On Friday, the staff scheduled 10 visits, one after another, to allow time to disinfect the area after each encounter. Burke said they hope to hold more visits in the coming weeks and are looking into ways to allow people to play games and share other experiences. One idea they are considering is a "wine-down Wednesday" that would involve serving wine and cheese on both sides of the doors.
Burke said one resident on Friday told her she cried during the entire visit with her daughter. She also joked about how eager she was to get to the meeting space from her room.

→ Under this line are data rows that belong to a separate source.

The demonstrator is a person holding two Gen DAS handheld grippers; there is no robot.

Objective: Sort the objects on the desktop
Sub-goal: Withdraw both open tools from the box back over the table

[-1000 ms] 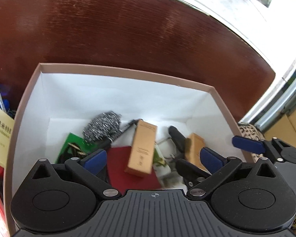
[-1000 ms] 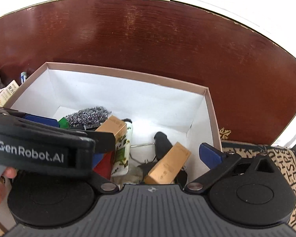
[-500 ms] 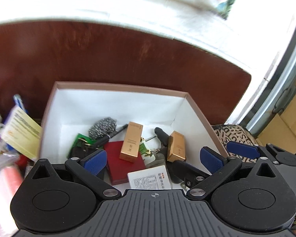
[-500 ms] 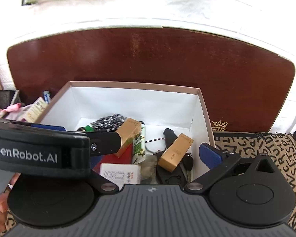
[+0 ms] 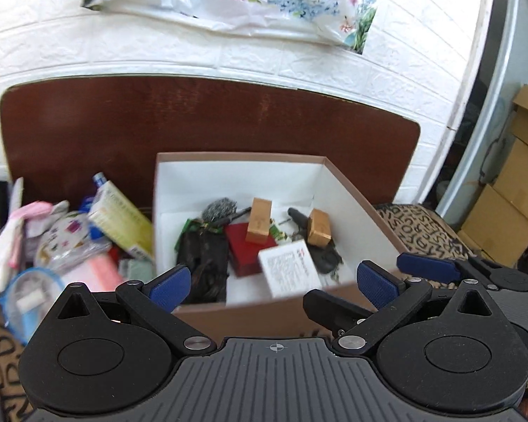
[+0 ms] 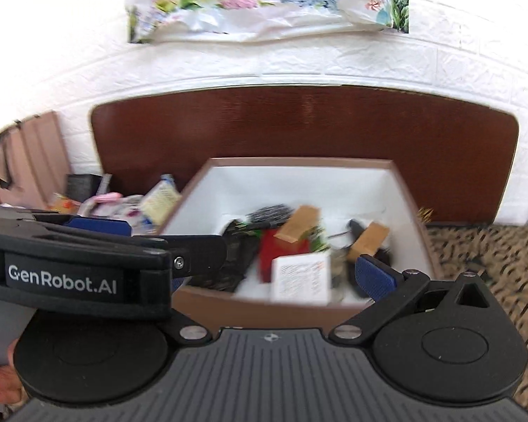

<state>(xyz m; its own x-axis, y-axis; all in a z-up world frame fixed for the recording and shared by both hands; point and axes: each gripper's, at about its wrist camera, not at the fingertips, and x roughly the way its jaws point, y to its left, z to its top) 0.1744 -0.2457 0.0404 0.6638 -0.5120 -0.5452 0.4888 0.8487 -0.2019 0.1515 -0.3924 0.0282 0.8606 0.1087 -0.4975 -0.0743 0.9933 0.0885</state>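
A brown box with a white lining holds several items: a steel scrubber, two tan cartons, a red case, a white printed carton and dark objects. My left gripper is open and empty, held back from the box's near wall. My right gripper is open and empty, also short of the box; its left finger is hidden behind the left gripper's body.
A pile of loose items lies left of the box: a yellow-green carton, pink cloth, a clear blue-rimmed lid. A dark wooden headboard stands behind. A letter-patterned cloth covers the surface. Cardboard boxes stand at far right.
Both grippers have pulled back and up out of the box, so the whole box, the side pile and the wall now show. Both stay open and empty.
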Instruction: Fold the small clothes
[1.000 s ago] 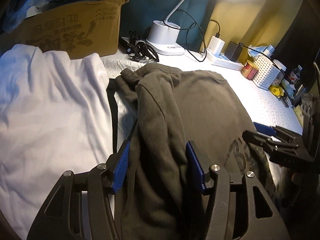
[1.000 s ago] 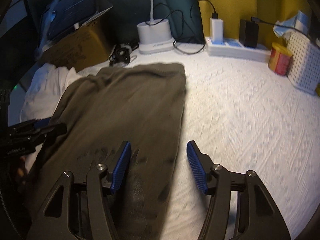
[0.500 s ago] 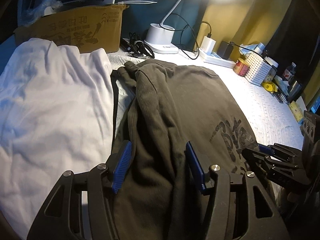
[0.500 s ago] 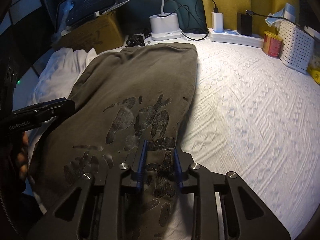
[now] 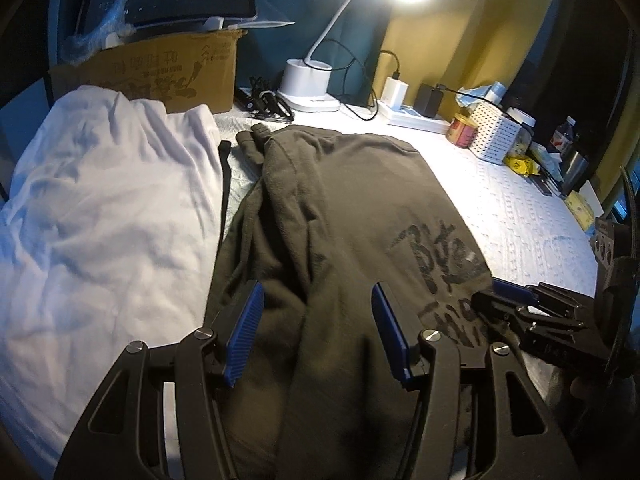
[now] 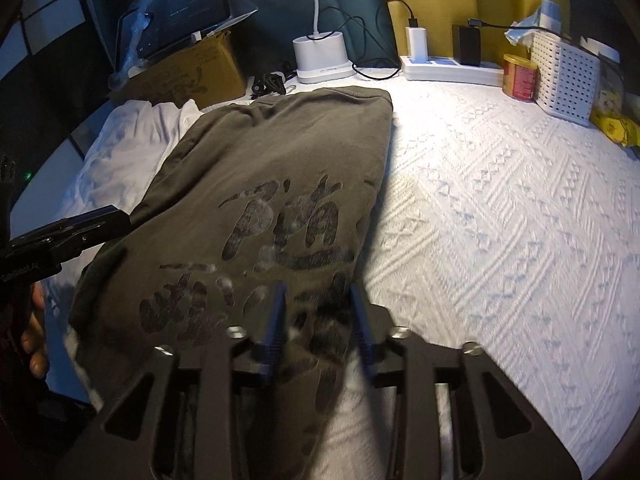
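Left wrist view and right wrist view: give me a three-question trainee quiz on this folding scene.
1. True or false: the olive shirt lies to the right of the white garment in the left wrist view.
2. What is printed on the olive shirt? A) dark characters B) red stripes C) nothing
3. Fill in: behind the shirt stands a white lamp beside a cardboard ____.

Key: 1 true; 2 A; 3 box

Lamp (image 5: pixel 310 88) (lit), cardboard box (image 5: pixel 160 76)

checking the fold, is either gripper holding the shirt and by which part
Neither: the left gripper stands open over the dark shirt; the right gripper is opening at its printed near edge.
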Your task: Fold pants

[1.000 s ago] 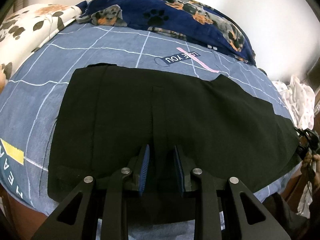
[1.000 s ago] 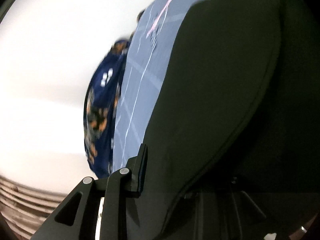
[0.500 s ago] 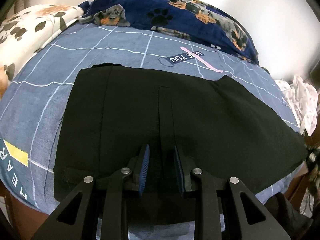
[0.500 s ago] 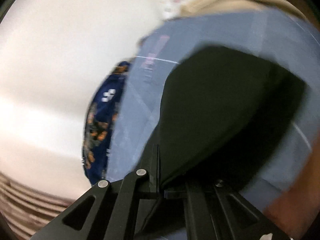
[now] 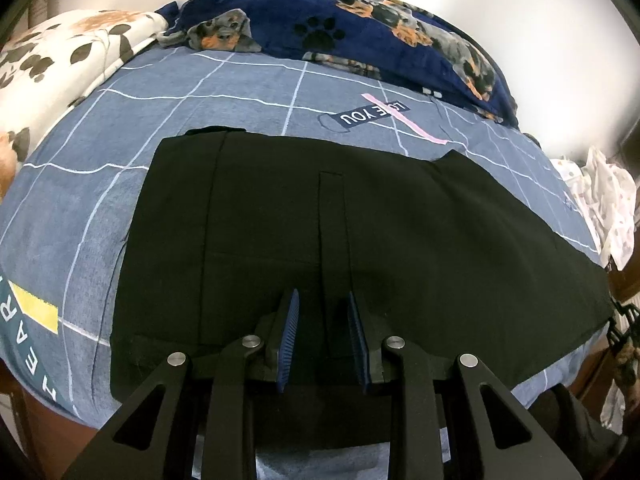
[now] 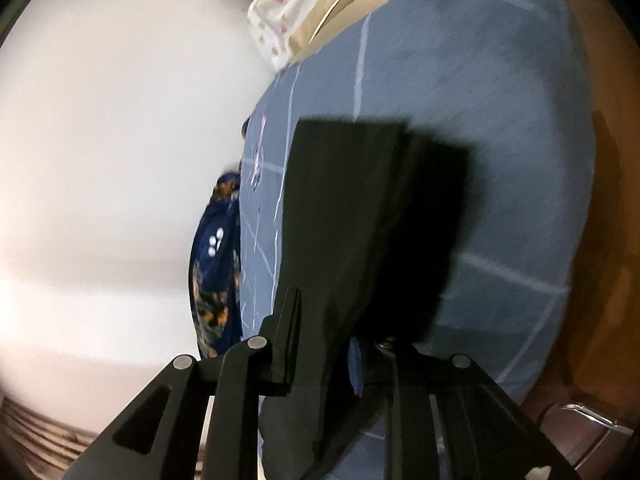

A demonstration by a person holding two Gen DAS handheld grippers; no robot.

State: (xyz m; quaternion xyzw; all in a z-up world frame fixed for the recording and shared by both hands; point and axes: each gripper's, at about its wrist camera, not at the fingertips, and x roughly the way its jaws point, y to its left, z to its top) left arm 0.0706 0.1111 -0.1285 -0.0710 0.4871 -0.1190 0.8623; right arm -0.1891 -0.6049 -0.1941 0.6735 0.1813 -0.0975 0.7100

"She said, 'I was so excited I almost ran out without my underwear,' " Burke said, laughing.
Epstein, who is her mom's only child, said she responded immediately to that email that asked whether she wanted to schedule a visit.
"I don't know if in a week she will remember we did this," Epstein said. "But I know what it means to her now. And I know what it means to us. I'm not blind to the fact that if my mother were to get this, I couldn't be with her. I couldn't be with her in the hospital. So I'm going to take every chance I can to see her face, while continuing to hope that won't be the case."
When it came time to say goodbye that day, Epstein assured Forsman she would call her later.
"We love you," she said.
Ridley kissed two of her fingers and pressed them against her side of the door. Her grandmother did the same. Then all three generations, at once, placed their hands against the glass and held them there for seconds, then minutes, none of them eager to pull away.